» THE PROBLEM: Having read the data, transcribe all of it without deviation.
━━━━━━━━━━━━━━━━
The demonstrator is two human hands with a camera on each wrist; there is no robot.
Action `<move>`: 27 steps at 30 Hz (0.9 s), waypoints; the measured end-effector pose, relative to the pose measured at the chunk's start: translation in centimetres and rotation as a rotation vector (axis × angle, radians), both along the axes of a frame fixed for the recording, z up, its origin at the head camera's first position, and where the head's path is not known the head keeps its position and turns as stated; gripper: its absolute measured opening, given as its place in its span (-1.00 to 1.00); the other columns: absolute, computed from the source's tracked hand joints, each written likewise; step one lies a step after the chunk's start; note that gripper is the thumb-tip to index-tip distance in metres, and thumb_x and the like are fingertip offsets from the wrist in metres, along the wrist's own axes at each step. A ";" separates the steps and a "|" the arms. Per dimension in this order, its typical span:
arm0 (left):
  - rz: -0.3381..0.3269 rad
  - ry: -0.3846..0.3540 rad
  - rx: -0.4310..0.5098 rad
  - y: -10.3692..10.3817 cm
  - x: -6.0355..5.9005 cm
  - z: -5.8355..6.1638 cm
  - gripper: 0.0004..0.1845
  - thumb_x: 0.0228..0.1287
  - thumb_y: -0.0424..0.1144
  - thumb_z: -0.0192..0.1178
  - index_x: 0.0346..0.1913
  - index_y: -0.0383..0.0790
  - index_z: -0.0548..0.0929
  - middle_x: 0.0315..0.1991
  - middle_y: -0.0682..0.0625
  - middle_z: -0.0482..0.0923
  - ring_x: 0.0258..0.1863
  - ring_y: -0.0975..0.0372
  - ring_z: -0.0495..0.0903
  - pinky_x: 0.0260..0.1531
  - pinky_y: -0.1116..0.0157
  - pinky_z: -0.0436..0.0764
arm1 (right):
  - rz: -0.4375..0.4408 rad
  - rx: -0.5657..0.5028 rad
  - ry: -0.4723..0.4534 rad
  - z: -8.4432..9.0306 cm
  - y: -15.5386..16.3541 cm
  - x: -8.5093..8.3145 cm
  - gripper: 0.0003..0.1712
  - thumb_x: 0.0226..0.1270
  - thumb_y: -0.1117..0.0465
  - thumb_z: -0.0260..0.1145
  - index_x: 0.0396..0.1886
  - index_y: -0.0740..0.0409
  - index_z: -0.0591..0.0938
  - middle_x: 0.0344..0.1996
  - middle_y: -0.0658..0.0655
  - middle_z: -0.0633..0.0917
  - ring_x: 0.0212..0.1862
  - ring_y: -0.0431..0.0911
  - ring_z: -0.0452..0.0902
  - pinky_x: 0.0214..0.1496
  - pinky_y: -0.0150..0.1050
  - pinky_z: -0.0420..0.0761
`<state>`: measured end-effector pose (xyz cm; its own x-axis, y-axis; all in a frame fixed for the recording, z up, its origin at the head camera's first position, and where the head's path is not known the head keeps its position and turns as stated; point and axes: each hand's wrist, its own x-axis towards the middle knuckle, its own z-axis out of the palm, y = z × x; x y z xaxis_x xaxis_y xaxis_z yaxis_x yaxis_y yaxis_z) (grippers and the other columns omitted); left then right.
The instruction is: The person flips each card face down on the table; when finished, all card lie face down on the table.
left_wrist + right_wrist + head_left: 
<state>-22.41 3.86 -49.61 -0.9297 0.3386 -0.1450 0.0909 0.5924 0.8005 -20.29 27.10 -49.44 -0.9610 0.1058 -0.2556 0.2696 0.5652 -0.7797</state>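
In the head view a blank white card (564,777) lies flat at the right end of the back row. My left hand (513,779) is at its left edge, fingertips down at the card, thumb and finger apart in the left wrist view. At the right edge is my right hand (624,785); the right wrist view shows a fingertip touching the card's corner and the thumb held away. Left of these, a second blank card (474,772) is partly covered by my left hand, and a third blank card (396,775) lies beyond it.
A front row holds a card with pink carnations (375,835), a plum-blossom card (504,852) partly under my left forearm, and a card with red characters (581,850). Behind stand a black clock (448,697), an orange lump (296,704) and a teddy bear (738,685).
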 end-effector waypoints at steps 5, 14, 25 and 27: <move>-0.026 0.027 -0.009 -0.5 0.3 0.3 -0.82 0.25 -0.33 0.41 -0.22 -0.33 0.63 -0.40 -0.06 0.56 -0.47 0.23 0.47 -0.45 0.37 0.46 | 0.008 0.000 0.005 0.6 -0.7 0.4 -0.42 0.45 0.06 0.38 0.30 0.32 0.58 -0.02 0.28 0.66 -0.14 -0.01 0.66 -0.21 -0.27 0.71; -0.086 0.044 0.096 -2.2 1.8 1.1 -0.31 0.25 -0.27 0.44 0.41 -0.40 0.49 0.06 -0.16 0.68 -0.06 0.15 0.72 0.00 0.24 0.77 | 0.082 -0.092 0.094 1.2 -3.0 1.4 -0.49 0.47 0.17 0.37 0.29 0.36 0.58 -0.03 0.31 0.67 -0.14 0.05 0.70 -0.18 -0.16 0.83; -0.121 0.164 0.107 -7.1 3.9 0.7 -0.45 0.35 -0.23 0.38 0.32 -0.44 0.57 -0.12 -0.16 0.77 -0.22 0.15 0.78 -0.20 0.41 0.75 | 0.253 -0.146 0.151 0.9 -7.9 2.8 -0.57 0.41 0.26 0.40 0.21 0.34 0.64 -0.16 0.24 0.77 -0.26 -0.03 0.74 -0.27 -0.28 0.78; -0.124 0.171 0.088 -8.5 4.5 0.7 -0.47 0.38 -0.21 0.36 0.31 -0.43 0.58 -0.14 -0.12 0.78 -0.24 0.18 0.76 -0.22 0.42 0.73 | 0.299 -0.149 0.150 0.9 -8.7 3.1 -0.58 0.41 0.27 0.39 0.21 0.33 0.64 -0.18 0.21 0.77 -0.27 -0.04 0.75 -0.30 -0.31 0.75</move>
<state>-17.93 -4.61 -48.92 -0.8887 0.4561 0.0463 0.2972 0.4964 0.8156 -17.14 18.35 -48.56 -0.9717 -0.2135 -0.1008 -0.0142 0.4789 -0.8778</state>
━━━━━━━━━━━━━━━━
» EXPECTED ANSWER:
The demonstrator is two human hands with a camera on each wrist; there is no robot.
Action `<move>`: 27 steps at 30 Hz (0.9 s), waypoints; the measured end-effector pose, relative to the pose measured at the chunk's start: translation in centimetres and rotation as a rotation vector (axis × angle, radians), both along the axes of a frame fixed for the recording, z up, its origin at the head camera's first position, and where the head's path is not known the head keeps its position and turns as stated; gripper: its absolute measured opening, given as its place in its span (-1.00 to 1.00); the other columns: absolute, computed from the source's tracked hand joints, each written likewise; step one lies a step after the chunk's start; note that gripper is the thumb-tip to index-tip distance in metres, and thumb_x and the like are fingertip offsets from the wrist in metres, along the wrist's own axes at each step. A ";" separates the steps and a "|" the arms. Per dimension in this order, its typical span:
arm0 (left):
  - rz: -0.3381..0.3269 rad
  - ry: -0.3846..0.3540 rad
  - rx: -0.4310..0.5098 rad
  - y: -10.3692..10.3817 cm
  - x: -6.0355..5.9005 cm
  - z: -5.8355..6.1638 cm
  - gripper: 0.0004..0.1845
  - thumb_x: 0.0228..0.1287
  - thumb_y: -0.0424..0.1144
  - thumb_z: -0.0192..0.1178
  - index_x: 0.0346..0.1913
  - index_y: -0.0383..0.0790
  - index_z: -0.0548..0.0929
  - middle_x: 0.0315..0.1991
  - middle_y: -0.0682..0.0625
  - middle_z: -0.0482..0.0923
  - ring_x: 0.0258..0.1863
  - ring_y: -0.0975..0.0372
  - ring_z: -0.0495..0.0903
  - pinky_x: 0.0260..0.1531
  - pinky_y: -0.1116..0.0157
  - pinky_z: -0.0436..0.0764
arm1 (right):
  - rz: -0.4375..0.4408 rad
  - rx: -0.5657..0.5028 rad
  - ry: -0.4723..0.4534 rad
  - z: -8.4432..9.0306 cm
  - y: -15.5386..16.3541 cm
  - x: -8.5093..8.3145 cm
  - gripper: 0.0003..0.1712
  - thumb_x: 0.0226..0.1270
  - thumb_y: -0.1117..0.0465
  - thumb_z: -0.0260..0.1145
  - index_x: 0.0396..0.1886
  - index_y: -0.0740..0.0409
  - index_z: -0.0591..0.0938
  - middle_x: 0.0344..0.1996
  - middle_y: -0.0658..0.0655
  - middle_z: -0.0633..0.0917
  - ring_x: 0.0212..0.1862
  - ring_y: -0.0431..0.0911
  - ring_z: -0.0452..0.0902
  - pinky_x: 0.0214..0.1496
  - pinky_y: -0.0150..0.1050
  - pinky_z: -0.0420..0.0761
`<state>`: measured end-effector pose (xyz cm; its own x-axis, y-axis; all in a frame fixed for the recording, z up, its origin at the head camera's first position, and where the head's path is not known the head keeps its position and turns as stated; point and axes: each hand's wrist, its own x-axis towards the middle knuckle, its own z-axis out of the palm, y = z × x; x y z xaxis_x xaxis_y xaxis_z yaxis_x yaxis_y yaxis_z) (grippers and the other columns omitted); left then right.
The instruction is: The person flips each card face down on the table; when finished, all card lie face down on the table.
left_wrist + right_wrist + head_left: 
<state>-22.41 3.86 -49.61 -0.9297 0.3386 -0.1450 0.0909 0.5924 0.8005 -20.29 27.10 -49.44 -0.9610 0.1058 -0.2556 0.2696 0.5652 -0.7797</state>
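In the head view a blank white card (564,777) lies flat at the right end of the back row. My left hand (513,779) is at its left edge, fingertips down at the card, thumb and finger apart in the left wrist view. At the right edge is my right hand (624,785); the right wrist view shows a fingertip touching the card's corner and the thumb held away. Left of these, a second blank card (474,772) is partly covered by my left hand, and a third blank card (396,775) lies beyond it.
A front row holds a card with pink carnations (375,835), a plum-blossom card (504,852) partly under my left forearm, and a card with red characters (581,850). Behind stand a black clock (448,697), an orange lump (296,704) and a teddy bear (738,685).
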 end-effector waypoints at steps 5, 14, 25 and 27: <move>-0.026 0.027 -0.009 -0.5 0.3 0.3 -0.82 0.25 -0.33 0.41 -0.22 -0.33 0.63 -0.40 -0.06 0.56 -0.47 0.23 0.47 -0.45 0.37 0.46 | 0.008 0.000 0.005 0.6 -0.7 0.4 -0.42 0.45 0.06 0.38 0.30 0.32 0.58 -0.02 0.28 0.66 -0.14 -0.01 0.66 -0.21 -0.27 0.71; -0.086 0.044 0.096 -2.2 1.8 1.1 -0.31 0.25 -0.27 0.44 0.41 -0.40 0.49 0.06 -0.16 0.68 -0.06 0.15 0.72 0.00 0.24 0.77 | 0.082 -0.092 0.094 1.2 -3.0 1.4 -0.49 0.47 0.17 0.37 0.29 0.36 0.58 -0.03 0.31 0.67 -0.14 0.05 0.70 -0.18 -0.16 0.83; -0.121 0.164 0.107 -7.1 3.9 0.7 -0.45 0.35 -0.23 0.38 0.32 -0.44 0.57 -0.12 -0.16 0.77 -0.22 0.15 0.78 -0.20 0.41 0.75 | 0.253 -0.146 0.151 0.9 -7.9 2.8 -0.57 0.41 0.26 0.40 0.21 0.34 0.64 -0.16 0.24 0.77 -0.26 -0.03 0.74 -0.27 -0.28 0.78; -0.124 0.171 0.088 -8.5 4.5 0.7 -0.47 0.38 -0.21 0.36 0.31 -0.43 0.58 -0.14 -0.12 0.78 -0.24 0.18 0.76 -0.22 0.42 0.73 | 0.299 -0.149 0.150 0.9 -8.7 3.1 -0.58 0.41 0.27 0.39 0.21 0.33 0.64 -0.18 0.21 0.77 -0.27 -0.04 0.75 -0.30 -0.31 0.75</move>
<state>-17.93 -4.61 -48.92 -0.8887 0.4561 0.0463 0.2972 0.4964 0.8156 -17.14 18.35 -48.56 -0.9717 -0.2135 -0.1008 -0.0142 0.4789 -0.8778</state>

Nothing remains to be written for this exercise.